• [EXERCISE] Repeat the data exactly, leaving out any image.

+===+

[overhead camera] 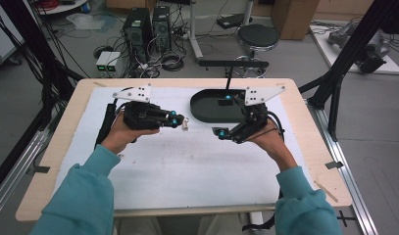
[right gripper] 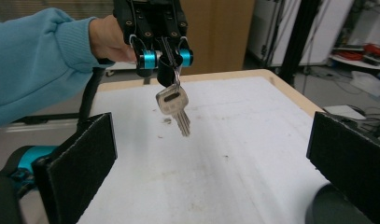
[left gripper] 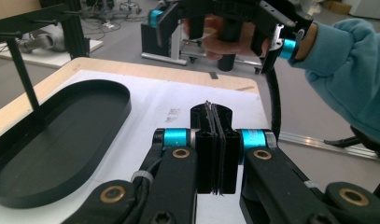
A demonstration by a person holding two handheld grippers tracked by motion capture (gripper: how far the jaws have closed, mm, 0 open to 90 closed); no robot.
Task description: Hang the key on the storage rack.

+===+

• [SOLUTION]
[overhead camera] 
[right gripper] 
[left gripper] 
A demonstration by a person holding two handheld grippers tracked by motion capture (gripper: how far the jaws have closed, mm, 0 open to 90 closed); no robot.
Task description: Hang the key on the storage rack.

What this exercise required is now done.